Preparation of rGO/ZrP as a new adsorbent in dibenzothiophene removal from n-decane with high capacities and good regenerability

Abstract

In this work, reduced graphene oxide (rGO)/zirconium phosphate (ZrP) nanosheets were prepared by intercalation of graphene oxide (GO) between ZrP layers followed by its reduction to rGO. Then, the adsorption behavior of the rGO/ZrP toward dibenzothiophene (DBT) was investigated. rGO/ZrP nanosheets were characterized by FT-IR, FESEM, Raman, BET and XRD analyses. The FESEM technique revealed the nano-structure of the rGO/ZrP composite and the composite has a high specific surface area of 321 m² g⁻¹. ZrP was used to prevent the reunion of reduced graphene oxide (rGO) during adsorption and storage, also increasing the specific surface area of the adsorbent. rGO/ZrP could decrease the DBT concentration from 500 ppmw to 322 ppmw after 4 h and the maximum adsorption capacity of DBT onto the rGO/ZrP was 46.6 mg g⁻¹ adsorbent.
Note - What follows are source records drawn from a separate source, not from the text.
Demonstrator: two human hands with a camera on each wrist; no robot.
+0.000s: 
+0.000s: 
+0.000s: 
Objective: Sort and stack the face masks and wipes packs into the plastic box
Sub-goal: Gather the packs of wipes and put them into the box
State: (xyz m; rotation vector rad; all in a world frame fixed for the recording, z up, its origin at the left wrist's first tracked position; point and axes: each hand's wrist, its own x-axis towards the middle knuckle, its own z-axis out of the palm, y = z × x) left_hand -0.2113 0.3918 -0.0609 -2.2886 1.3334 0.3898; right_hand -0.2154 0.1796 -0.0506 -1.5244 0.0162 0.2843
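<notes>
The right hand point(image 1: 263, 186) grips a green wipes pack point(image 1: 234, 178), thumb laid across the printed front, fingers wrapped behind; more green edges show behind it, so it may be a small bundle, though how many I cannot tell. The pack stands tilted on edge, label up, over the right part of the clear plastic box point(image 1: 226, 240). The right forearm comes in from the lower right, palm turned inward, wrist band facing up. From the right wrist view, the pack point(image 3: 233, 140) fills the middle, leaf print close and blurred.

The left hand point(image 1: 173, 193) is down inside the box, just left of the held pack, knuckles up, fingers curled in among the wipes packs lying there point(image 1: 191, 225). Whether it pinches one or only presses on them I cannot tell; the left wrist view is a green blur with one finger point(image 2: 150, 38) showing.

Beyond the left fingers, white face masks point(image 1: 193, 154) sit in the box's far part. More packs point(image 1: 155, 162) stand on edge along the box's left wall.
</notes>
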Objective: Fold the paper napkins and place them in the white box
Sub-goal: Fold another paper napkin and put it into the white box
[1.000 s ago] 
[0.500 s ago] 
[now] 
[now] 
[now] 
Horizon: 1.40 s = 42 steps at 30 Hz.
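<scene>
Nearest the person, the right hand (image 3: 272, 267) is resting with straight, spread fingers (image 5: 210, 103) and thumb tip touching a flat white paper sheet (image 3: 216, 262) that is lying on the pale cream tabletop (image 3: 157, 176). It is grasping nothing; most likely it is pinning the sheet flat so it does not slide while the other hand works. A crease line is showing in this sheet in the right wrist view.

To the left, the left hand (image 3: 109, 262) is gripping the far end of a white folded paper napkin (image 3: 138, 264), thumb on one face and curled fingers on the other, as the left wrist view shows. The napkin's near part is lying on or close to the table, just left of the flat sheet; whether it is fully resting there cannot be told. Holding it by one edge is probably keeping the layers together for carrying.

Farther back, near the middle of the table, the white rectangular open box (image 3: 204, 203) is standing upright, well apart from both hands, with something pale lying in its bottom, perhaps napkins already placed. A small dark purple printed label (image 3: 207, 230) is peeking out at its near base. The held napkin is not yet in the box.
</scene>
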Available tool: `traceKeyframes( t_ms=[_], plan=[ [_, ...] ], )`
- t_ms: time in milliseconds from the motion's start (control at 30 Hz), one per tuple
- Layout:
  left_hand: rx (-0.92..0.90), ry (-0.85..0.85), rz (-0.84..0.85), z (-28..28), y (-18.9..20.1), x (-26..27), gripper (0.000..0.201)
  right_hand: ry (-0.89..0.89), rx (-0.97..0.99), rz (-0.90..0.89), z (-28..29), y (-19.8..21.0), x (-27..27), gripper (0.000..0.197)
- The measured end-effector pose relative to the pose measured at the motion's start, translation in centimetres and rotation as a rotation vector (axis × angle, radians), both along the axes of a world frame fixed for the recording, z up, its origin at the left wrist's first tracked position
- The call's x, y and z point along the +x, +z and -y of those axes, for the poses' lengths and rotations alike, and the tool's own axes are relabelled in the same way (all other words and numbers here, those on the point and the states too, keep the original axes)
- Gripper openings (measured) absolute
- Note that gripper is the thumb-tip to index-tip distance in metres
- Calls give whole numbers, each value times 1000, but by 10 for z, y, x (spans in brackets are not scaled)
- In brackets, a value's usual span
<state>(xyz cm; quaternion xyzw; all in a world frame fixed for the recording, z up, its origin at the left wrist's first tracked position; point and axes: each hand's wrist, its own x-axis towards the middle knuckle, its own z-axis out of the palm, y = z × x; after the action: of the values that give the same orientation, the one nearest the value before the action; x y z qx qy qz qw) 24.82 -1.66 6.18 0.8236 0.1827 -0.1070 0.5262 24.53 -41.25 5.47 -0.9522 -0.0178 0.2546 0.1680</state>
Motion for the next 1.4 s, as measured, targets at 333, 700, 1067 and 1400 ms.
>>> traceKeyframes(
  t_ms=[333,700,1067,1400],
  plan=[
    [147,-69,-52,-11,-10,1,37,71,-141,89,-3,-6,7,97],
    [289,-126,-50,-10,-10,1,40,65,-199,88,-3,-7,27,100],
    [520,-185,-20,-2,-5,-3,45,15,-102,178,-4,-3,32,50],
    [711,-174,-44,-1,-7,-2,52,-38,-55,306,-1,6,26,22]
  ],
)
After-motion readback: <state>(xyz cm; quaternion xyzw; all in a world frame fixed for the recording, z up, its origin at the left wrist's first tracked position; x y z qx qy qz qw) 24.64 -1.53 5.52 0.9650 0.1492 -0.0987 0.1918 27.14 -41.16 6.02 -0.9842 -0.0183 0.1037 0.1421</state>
The effect of desulfurization temperature, initial concentration of DBT, duration of adsorption and regeneration of the adsorbent was investigated. The DBT removal efficiency of the rGO/ZrP adsorbent was nearly constant during the five consecutive cycles of the adsorption–desorption process. π–π interactions between rGO sheets and DBT molecules are greatly enhanced due to the pillared structure of the rGO/ZrP adsorbent. Desulfurization results were very satisfactory and rGO/ZrP could serve as a promising sorbent for the removal of DBT from petroleum.